**Task requirements**: Print out the data precisely as it appears here, with no pictures.

---- Material supplied

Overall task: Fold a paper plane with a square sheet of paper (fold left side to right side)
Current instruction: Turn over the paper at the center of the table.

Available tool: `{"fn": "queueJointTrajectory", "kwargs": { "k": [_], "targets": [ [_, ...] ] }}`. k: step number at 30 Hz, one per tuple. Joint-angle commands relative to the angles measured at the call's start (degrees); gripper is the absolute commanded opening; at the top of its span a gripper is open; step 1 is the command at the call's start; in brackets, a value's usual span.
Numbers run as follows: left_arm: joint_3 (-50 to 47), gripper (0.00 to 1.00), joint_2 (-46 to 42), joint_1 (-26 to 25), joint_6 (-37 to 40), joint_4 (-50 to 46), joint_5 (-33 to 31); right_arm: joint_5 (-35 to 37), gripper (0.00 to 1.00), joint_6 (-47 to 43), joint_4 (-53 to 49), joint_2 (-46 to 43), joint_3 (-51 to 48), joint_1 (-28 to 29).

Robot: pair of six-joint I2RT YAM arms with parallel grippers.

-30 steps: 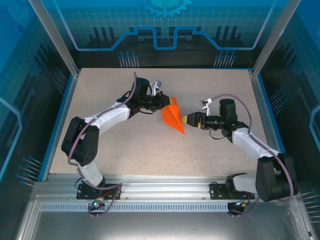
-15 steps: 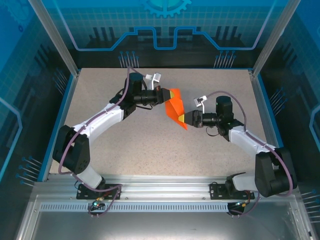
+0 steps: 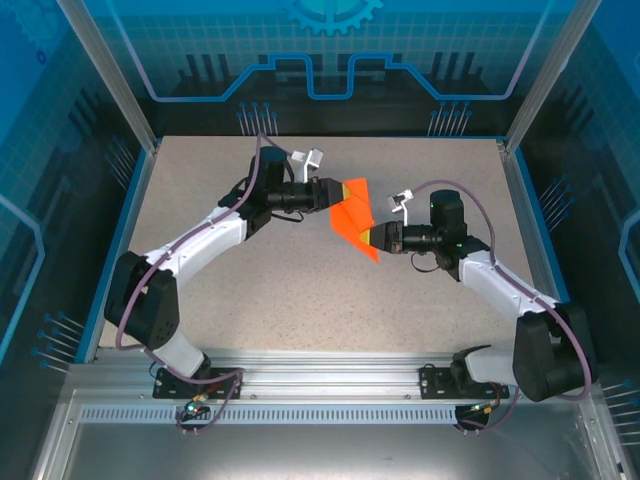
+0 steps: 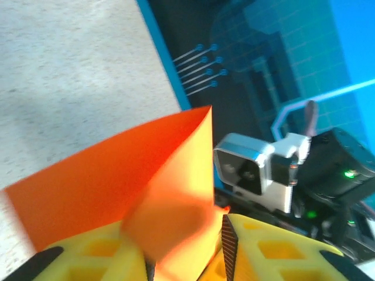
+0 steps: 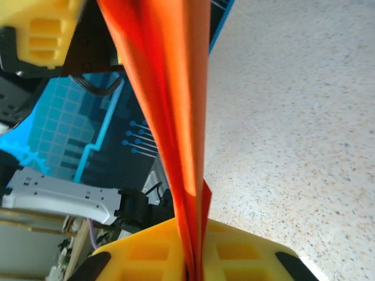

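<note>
Folded orange-red sheet of paper (image 3: 352,214) held off the table (image 3: 300,290) between the two arms, right hand (image 3: 372,238) clenched on its lower pointed end, left hand (image 3: 338,193) at its upper edge, yellow fingers (image 4: 281,252) parted, grip released

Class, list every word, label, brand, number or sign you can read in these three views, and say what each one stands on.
No readable text in any view.
Bright orange-red folded paper: plain, no print.
Blue back panel: a gear emblem and circuit-style lines, no letters or numbers.
Grey-white camera housing: no label that can be made out, and the picture is blurred.
</note>
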Motion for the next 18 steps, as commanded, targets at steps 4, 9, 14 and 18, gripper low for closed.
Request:
{"fn": "queueJointTrajectory", "kwargs": {
  "k": [4,9,14,18],
  "targets": [
    [-1.34,0.53,-11.12,-0.28,11.21,-17.06,-19.73,22.62,0.09,-17.34,-28.4,-2.37,8.92,4.38],
    [-9.11,0.58,-21.32,-0.28,10.83,-19.46,-34.18,62.21,0.1,-23.34,-46.72,2.82,19.96,19.26],
    [-15.27,0.61,-28.87,-0.23,8.69,-21.42,-43.39,92.75,0.11,-19.23,-63.91,17.9,33.4,31.2],
    [-17.36,0.63,-32.17,-0.27,8.14,-23.98,-48.03,107.6,0.12,-14.57,-74.52,30.89,41.9,37.26]
  ]
}}
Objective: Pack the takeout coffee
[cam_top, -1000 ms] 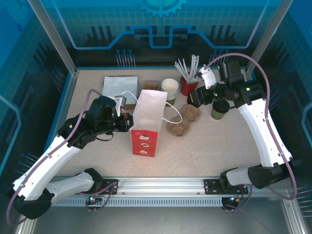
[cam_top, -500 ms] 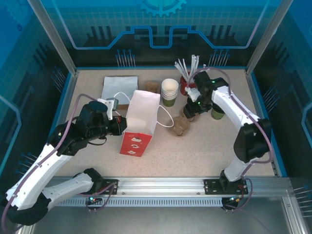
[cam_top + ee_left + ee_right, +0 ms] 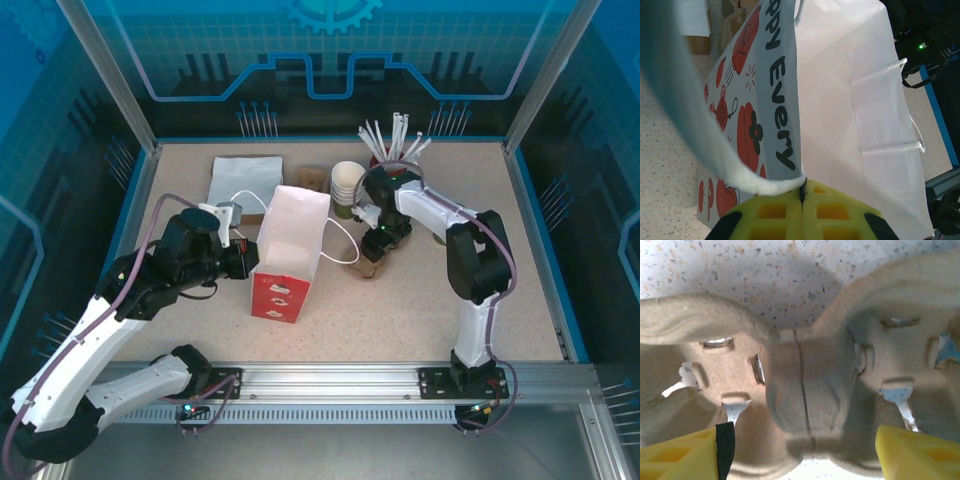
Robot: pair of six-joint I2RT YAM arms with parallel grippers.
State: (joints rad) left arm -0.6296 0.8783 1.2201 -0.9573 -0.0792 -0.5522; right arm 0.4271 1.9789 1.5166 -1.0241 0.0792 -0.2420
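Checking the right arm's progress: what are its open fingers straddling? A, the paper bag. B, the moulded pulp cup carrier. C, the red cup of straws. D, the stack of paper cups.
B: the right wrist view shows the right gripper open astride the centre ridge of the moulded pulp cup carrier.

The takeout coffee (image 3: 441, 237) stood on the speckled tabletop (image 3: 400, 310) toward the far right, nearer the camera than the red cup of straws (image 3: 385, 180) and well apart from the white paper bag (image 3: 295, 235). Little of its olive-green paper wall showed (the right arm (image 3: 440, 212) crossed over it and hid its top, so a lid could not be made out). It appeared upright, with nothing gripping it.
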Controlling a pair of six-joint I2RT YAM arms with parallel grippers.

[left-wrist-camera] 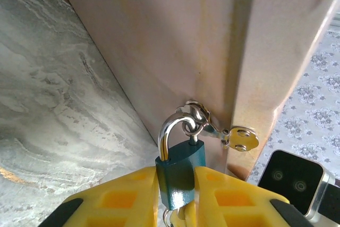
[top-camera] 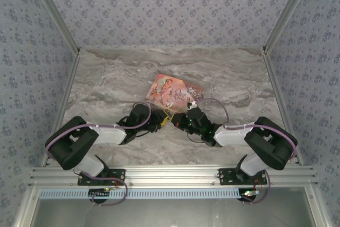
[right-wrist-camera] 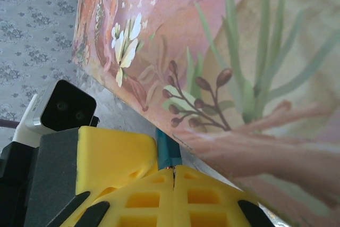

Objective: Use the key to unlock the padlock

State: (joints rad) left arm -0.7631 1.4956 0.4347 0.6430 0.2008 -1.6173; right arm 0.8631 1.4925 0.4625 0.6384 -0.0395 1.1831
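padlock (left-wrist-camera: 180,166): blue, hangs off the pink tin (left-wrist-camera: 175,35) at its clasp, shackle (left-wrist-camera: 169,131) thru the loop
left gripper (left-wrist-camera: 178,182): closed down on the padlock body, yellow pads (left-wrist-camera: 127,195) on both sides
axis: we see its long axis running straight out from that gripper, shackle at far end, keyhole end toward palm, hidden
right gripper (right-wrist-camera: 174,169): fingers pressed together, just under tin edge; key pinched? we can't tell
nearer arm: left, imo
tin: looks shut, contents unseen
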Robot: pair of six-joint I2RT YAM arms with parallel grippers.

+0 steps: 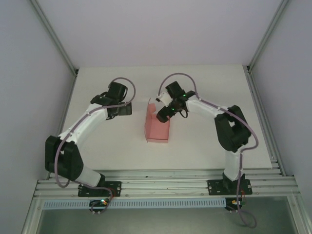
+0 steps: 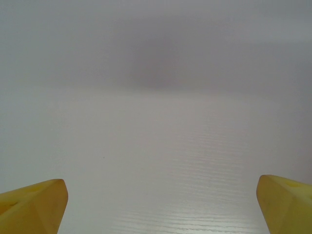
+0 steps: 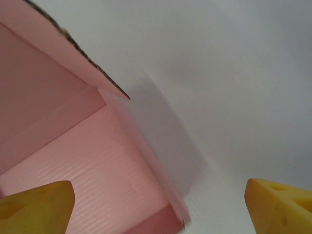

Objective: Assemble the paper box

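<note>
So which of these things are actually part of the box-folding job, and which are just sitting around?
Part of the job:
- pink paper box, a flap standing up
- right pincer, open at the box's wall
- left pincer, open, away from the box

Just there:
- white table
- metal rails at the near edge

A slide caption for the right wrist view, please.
Right gripper, open, over a wall of the box on the table.

— Arms?
— Left arm and right arm: white links, black joints, a greyish cable looped along each.
— And at the ends?
— Left fingertips and right fingertips: yellow, wedge-shaped.
</note>
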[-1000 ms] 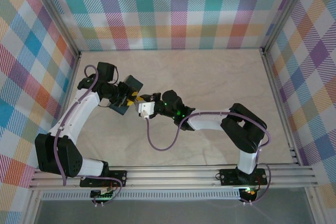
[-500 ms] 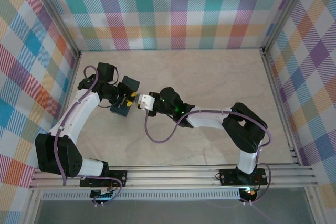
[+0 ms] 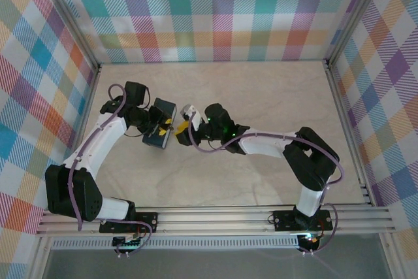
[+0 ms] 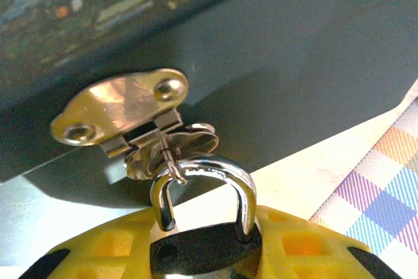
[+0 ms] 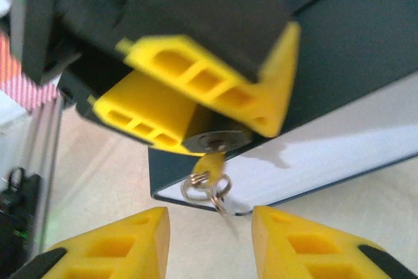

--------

**Result for this exercise**:
Overall task: Fold a paper plane with a square sheet of paper (fold left side to right side)
Current instruction: Turn over the paper at the center of the table.

Available tool: `{"fn": "queueJointTrajectory", "kwargs": { "k": [_], "targets": [ [_, ...] ] }}`. k: step number at 30 Hz, one per tuple. Joint-angle commands relative to the angles measured at the call's start (degrees); gripper is the absolute commanded opening; at the top of its span a gripper is open; step 1 is the command at the call's start; in brackets, a value's usual span.
Numbers run as follows: left_arm: joint_3 (-50 to 47), gripper (0.00 to 1.00), joint_2 (-46 to 42), joint_1 (-26 to 25), joint_6 (-37 to 40), joint_4 (-50 to 46), joint_5 (-33 to 31); right_arm: joint_5 (-35 to 37), gripper (0.00 to 1.00), joint_6 (-47 to 43), joint_4 (-53 to 49), joint_2 (-46 to 43), joint_3 (-51 to 48), joint_1 (-28 to 29).

Robot: pair of six-joint I2RT YAM arms with parallel grippers.

-30 steps: 
-15 steps: 
+0 steps: 
+0 steps: 
+0 steps: 

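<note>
Folded orange-red sheet of paper (image 3: 352,214) held off the table (image 3: 300,290) between the two arms, right hand (image 3: 372,238) clenched on its lower pointed end, left hand (image 3: 338,193) at its upper edge, yellow fingers (image 4: 281,252) parted, grip released

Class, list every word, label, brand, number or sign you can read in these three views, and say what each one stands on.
No readable text in any view.
Bright orange-red folded paper: plain, no print.
Blue back panel: a gear emblem and circuit-style lines, no letters or numbers.
Grey-white camera housing: no label that can be made out, and the picture is blurred.
</note>
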Motion for the next 18 steps, as commanded, targets at steps 4, 9, 14 and 18, gripper low for closed.
Request:
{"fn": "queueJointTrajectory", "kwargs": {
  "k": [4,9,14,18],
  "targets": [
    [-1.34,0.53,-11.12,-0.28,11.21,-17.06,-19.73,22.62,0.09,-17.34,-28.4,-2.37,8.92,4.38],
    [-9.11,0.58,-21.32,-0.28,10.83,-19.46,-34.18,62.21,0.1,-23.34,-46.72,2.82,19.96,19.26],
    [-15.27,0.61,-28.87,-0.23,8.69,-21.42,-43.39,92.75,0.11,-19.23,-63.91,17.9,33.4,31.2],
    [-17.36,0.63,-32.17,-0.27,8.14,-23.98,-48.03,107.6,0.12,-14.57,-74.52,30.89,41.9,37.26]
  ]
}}
Objective: Pack the takeout coffee
[cam_top, -1000 ms] 
[cam_top, -500 ms] 
[cam_top + ee_left + ee_right, +0 ms] 
Robot: pair of six-joint I2RT YAM arms with parallel grippers.
State: (joints rad) left arm -0.6296 0.8783 1.2201 -0.9573 -0.0792 -0.5522; right arm 0.4271 1.9789 1.5166 -1.0241 0.0792 -0.2420
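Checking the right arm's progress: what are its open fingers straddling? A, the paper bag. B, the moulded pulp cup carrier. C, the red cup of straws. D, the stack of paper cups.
B: the right wrist view shows the right gripper open astride the centre ridge of the moulded pulp cup carrier.

The takeout coffee (image 3: 441, 237) stood on the speckled tabletop (image 3: 400, 310) toward the far right, nearer the camera than the red cup of straws (image 3: 385, 180) and well apart from the white paper bag (image 3: 295, 235). Little of its olive-green paper wall showed (the right arm (image 3: 440, 212) crossed over it and hid its top, so a lid could not be made out). It appeared upright, with nothing gripping it.
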Controlling a pair of six-joint I2RT YAM arms with parallel grippers.

[left-wrist-camera] 
[top-camera] 
[right-wrist-camera] 

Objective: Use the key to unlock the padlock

State: (joints rad) left arm -0.7631 1.4956 0.4347 0.6430 0.2008 -1.6173; right arm 0.8631 1.4925 0.4625 0.6384 -0.0395 1.1831
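padlock (left-wrist-camera: 180,166): blue, hangs off the pink tin (left-wrist-camera: 175,35) at its clasp, shackle (left-wrist-camera: 169,131) thru the loop
left gripper (left-wrist-camera: 178,182): closed down on the padlock body, yellow pads (left-wrist-camera: 127,195) on both sides
axis: we see its long axis running straight out from that gripper, shackle at far end, keyhole end toward palm, hidden
right gripper (right-wrist-camera: 174,169): fingers pressed together, just under tin edge; key pinched? we can't tell
nearer arm: left, imo
tin: looks shut, contents unseen
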Robot: pair of six-joint I2RT YAM arms with parallel grippers.

+0 steps: 
+0 steps: 
+0 steps: 

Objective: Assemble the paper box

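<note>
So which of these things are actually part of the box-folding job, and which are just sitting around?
Part of the job:
- pink paper box, a flap standing up
- right pincer, open at the box's wall
- left pincer, open, away from the box

Just there:
- white table
- metal rails at the near edge

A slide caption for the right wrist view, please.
Right gripper, open, over a wall of the box on the table.

— Arms?
— Left arm and right arm: white links, black joints, a greyish cable looped along each.
— And at the ends?
— Left fingertips and right fingertips: yellow, wedge-shaped.
</note>
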[-1000 ms] 
[-500 ms] 
[+0 ms] 
[+0 ms] 
[+0 ms] 

The required response has been given in full.